** EXCERPTED DATA follows **

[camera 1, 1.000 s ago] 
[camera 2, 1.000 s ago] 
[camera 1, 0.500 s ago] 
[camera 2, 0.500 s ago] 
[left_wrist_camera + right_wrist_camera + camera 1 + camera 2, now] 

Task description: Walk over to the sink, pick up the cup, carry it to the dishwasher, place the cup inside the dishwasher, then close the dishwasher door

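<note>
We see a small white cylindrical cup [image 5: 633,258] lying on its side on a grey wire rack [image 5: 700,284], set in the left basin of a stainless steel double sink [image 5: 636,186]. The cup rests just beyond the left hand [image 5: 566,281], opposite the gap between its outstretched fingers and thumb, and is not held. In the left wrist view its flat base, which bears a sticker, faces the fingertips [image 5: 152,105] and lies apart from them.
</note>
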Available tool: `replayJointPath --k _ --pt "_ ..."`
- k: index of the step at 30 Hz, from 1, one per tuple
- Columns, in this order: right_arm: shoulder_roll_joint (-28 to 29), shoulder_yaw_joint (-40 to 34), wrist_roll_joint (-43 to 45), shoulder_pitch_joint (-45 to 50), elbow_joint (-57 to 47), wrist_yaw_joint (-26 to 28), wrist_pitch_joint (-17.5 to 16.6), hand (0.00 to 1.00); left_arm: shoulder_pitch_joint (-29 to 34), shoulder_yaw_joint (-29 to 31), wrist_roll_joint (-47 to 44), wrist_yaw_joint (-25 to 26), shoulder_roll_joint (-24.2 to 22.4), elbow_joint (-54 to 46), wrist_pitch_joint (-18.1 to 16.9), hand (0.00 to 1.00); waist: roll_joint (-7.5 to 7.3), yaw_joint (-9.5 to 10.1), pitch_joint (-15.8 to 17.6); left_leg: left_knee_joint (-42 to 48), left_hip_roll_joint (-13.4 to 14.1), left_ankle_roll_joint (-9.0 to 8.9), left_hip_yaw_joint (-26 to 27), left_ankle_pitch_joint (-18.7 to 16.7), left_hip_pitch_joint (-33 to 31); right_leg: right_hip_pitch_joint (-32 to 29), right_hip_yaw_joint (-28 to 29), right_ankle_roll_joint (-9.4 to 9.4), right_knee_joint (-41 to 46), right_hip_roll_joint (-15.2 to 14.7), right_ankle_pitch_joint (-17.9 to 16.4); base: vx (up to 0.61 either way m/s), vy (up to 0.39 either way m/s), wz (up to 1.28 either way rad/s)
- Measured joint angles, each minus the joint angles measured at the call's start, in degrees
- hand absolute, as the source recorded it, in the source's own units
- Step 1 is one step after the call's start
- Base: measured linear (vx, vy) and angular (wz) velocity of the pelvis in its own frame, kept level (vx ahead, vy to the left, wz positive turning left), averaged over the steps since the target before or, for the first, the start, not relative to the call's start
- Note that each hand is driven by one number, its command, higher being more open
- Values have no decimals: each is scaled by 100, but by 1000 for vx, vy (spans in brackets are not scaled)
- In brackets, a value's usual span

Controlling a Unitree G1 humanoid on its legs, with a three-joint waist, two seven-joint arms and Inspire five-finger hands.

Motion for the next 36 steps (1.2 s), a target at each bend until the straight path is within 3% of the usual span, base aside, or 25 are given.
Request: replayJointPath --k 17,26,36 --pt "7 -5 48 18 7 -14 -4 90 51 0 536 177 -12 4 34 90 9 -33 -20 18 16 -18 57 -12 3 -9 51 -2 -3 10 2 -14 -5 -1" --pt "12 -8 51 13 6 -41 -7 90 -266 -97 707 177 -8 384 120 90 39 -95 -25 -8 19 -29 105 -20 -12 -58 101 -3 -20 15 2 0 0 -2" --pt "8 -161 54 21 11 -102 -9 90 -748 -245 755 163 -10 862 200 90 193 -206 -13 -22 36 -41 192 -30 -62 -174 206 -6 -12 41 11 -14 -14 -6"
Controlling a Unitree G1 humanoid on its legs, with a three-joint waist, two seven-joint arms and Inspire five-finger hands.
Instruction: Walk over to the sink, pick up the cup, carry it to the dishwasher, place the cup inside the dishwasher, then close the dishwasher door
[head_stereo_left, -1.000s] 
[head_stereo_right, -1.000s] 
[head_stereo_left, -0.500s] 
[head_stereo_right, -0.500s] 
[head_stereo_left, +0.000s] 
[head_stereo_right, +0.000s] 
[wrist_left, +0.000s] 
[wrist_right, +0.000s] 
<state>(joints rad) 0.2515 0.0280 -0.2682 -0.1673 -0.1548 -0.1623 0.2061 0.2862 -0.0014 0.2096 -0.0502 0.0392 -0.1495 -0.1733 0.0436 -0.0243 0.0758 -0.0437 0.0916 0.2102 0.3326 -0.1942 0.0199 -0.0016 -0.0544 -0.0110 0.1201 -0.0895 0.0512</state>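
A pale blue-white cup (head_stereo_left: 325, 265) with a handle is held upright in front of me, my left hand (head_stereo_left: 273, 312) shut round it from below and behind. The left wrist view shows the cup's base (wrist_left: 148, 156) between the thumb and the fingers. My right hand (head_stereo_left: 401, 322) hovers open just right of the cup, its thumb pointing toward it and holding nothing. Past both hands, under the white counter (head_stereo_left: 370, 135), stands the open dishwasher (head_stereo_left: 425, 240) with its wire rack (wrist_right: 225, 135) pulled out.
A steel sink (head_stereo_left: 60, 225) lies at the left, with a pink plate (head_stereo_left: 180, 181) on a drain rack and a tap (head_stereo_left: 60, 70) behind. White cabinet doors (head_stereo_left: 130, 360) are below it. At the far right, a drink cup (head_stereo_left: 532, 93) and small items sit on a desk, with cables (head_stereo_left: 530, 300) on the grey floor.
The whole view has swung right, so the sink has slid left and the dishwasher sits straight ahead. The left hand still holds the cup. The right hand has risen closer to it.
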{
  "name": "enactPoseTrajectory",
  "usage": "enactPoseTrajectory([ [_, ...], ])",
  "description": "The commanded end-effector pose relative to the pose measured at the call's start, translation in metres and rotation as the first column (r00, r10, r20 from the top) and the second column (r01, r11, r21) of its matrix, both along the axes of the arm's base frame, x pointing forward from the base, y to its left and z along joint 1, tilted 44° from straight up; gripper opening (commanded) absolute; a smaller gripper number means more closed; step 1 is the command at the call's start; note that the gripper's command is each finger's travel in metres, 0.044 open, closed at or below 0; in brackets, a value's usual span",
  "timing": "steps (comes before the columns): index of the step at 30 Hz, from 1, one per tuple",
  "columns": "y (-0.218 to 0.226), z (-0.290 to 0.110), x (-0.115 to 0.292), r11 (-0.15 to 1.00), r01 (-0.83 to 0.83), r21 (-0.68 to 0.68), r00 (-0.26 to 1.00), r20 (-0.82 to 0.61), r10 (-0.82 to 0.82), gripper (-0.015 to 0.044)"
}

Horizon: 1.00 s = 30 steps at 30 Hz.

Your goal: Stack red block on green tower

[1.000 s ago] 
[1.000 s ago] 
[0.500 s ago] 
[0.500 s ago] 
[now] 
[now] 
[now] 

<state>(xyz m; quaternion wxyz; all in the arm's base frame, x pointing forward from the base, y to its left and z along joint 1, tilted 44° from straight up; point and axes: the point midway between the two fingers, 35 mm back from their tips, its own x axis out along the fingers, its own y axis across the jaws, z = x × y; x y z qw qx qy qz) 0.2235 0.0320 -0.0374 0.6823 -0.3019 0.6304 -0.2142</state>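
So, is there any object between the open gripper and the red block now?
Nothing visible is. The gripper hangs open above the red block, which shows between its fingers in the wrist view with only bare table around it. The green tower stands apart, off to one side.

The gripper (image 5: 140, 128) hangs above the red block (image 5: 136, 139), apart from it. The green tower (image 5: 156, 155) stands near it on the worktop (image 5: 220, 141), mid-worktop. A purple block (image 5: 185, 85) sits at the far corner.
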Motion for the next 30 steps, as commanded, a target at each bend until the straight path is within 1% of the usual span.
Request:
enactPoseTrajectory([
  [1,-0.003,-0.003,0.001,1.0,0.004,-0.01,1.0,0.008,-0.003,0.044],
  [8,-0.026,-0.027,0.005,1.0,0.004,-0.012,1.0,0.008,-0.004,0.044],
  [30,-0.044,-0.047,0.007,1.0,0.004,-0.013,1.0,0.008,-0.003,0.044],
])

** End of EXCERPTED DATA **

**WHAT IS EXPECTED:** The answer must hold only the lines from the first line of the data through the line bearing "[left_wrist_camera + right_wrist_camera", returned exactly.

**EXPECTED OUTPUT:**
[camera 1, 1.000 s ago] 
[camera 2, 1.000 s ago] 
[camera 1, 0.500 s ago] 
[camera 2, 0.500 s ago] 
[left_wrist_camera + right_wrist_camera + camera 1 + camera 2, now] 

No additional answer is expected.